I haven't yet seen a strong reason to do per-container flattenability. I'd rather not do this unless there is a strong reason.
And even if we need this, there's no reason to burn a new bytecode; it can be a reflective call, as java.lang.reflect.Array.newNullableInstance. (Yes, I think the existing bytecode should make the correct flatness.)
…
5. Arrays and nullability
Question: can you pass a VT[] where an Object[] is expected? Yes you can pass the argument, and sub typing works. Frederic: If you have an Object[], if you have non-flattenable values then elements are nullable, if you have flattenable values, then elements are not nullable
Yep. We are eating the cost of buffering up flat elements inside aaload, even though that requires a data-dependent check.
The costs of this can be reduced in the JIT, using profiling.
But if we allow flatness to be a new randomly changing bit on instances, the profiling will be less effective (until we profile that bit, perhaps, or perhaps not).
The JVM works very hard to feed type analysis to the JIT. Let's think twice before we make flatness not a property of types.
(Note to self: This argument applies somewhat to frozen arrays also. But there reusing the same types seems to be a forced move. Non-flat arrays of flat types is not a forced move.)

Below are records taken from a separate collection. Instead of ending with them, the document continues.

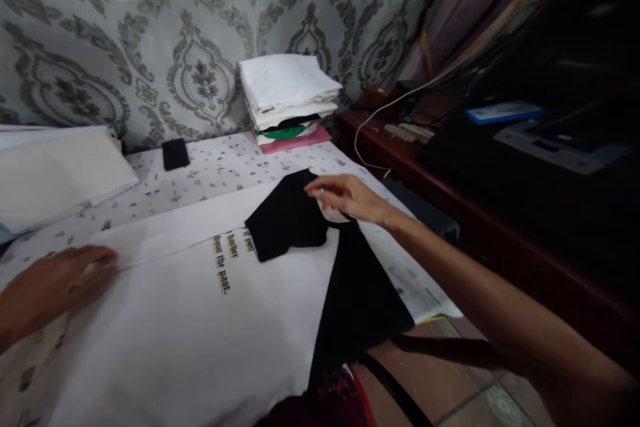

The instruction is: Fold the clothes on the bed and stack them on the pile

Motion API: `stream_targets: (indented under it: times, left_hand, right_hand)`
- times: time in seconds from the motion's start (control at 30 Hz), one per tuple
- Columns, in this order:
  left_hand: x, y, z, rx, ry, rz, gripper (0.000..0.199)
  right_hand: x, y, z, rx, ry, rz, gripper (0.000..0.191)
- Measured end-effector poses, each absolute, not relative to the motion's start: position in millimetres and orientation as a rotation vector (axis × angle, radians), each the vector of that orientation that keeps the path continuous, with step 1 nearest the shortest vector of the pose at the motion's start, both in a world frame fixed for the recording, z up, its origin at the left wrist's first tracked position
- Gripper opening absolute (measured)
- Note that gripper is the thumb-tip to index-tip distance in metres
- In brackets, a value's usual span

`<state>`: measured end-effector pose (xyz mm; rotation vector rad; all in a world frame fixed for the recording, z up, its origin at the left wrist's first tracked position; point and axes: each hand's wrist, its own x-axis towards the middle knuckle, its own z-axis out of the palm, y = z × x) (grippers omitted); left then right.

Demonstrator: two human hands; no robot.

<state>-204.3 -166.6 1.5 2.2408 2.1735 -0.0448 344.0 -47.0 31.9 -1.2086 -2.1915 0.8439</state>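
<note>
A white T-shirt (200,340) with black sleeves and dark lettering lies across the bed, its far side folded over the front. One black sleeve (287,217) is turned back on top of the body; the other hangs toward the near edge. At the hem end on the left, my left hand (65,287) is closed on the fabric, its fingertips slightly blurred. My right hand (350,197) is over the collar end beside the folded sleeve, fingers stretched and a little apart. Whether its fingertips touch the sleeve is hard to tell.
A stack of folded clothes (290,97) stands by the patterned wall. To its left are a black phone-like item (175,154) and a cream folded cloth (60,177). A white cable (377,109) crosses the dark red wooden furniture (365,127) on the right.
</note>
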Motion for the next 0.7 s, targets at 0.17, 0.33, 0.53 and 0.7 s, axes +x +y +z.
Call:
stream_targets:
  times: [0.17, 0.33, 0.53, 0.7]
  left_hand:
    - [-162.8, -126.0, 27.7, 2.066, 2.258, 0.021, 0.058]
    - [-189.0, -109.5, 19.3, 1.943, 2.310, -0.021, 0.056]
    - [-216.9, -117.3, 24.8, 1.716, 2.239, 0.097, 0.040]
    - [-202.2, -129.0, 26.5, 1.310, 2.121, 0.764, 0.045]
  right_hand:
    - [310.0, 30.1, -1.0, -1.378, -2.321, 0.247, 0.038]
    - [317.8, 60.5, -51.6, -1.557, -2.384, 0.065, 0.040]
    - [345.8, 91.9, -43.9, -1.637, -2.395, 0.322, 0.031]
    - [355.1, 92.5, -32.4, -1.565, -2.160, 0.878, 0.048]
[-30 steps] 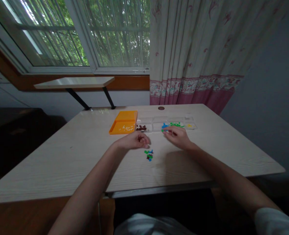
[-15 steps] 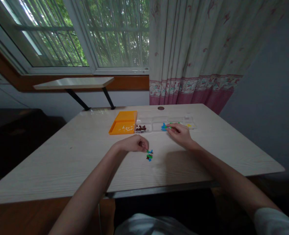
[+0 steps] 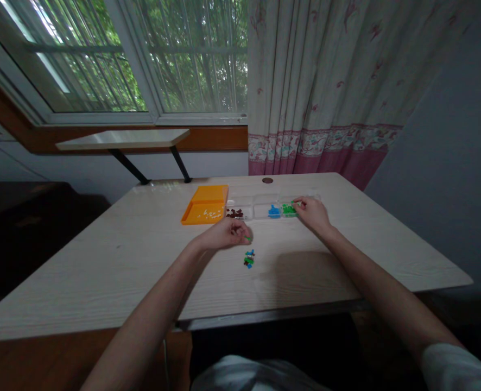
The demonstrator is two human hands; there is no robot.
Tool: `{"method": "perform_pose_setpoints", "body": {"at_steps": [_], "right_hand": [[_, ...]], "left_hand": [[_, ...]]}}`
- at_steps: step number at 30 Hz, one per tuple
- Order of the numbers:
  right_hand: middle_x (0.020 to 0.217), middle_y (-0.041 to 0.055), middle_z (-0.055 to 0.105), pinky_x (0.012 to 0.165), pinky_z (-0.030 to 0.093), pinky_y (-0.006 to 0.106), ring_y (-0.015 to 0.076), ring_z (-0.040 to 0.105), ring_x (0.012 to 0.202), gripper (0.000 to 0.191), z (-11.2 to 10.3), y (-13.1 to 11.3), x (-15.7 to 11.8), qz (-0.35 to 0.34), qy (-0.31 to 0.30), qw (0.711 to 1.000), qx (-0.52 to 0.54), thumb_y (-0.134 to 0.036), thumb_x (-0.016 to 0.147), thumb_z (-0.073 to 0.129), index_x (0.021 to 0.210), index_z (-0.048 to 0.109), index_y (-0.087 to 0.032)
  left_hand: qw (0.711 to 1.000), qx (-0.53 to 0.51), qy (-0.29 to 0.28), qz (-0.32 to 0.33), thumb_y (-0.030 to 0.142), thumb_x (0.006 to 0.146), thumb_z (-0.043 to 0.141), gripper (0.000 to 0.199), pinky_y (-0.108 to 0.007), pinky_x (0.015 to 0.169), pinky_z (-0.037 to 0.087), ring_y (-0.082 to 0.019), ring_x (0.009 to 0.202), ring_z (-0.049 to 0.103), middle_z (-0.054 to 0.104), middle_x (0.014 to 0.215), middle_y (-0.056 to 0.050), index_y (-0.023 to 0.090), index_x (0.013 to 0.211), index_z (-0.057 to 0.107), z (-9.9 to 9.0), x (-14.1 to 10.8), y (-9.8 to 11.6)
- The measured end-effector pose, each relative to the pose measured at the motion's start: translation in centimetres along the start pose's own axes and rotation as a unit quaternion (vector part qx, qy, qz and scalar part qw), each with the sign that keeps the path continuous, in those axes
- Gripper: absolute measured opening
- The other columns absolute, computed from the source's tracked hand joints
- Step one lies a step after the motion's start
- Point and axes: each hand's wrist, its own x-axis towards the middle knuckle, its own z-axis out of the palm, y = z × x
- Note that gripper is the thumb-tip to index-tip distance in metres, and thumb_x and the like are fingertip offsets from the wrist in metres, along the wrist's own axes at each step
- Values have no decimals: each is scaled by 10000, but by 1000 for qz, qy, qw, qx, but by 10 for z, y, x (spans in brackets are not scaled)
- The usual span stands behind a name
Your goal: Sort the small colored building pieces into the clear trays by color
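My left hand [image 3: 227, 233] is closed in a pinch on a small green piece [image 3: 247, 238], just above the table. Below it lies a little cluster of blue, green, brown and white pieces [image 3: 249, 260]. Over on the right, my right hand [image 3: 311, 213] pinches at the compartment of green pieces [image 3: 288, 209]. A speck of green shows at its fingertips, too small to name. Beside that compartment are blue pieces [image 3: 273, 211] in the same clear divided tray [image 3: 260, 199]. Part of the tray's right end is hidden by my right hand.
An open orange case [image 3: 210, 193] with scattered white pieces stands left of the tray. Dark brown pieces [image 3: 234, 213] fill part of the tray's left compartment. At the back left a raised shelf [image 3: 126, 138] stands on black legs. A curtain [image 3: 305, 108] hangs behind the table [image 3: 143, 260].
My right hand has moved right, from the blue pieces to the green ones. My left hand has lifted away from the cluster with the green piece; the cluster stays on the table.
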Motion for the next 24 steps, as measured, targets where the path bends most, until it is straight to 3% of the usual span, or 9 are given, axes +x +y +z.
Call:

5. Generics and nullability
Dan S: With generics, value types will work as is. In future, if we were to change a field to be non-nullable, then we could get NullPointerExceptions Karen: if we were to change a field to be non-nullable, then if we wanted to we could support a different layout, and that would require specialization if the field were non-nullable depending on the parameter type. This is a current open challenge - how to handle migration to non-nullable fields and arrays
We are working cases on this. It looks like the issue, often, is how tolerant to be about "polluting nulls" in code which is not fully type-correct. (It is not type-correct when old classfiles co-exist with new ones.) The decision points are at places like getfield, putfield, invoke, return, aastore, checkcast. When do we allow a polluting null to pass by, and when do we throw NPE? The basic right move, I think, is to throw NPE as soon as possible, as a service to the JIT, and also to the user who wants to know something is fishy in the code.
But legacy classfiles must never throw NPE, since they can't know any better. This implies that a number of our bytecodes must be sensitive to the classfile version, and throw NPE only on recompiled code. This behavioral divergence is not (IMO) enough to warrant a new slew of bytecodes, but it is a tight fit to support both old and new behaviors. Maybe we want a bytecode prefix that means "allow polluting nulls", and treat all relevant bytecodes in old code as if that prefix were present.
Note that in future we might want non-nullable identity objects as well as value types.
Yes. In which case the prefix might mean "invert treatment of polluting nulls". Or maybe the prefix comes with flag bit to explicitly get the NPE behavior vs. pass behavior.
We could also handle statically mandated null checks with a new nullcheck bytecodes or even just invokestatic Os.requireNonNull. That doesn't feel right to me, since the right behavior should also look relatively simple in bytecodes, compared to the wrong behavior.
To help migration, Brian would like us to find a way so that javac would detect a mismatch in expectations of nullability, so we catch them at compile time.
Ooh, that's a good idea. When javac resolves use of an API in a JAR that isn't up to Valhalla classfile version, it could check to see if the API signature mentions return types which are statically known to be value types. (And in other covariant positions, maybe.) That's an example of a classfile that could introduce polluting nulls, and merits a warning.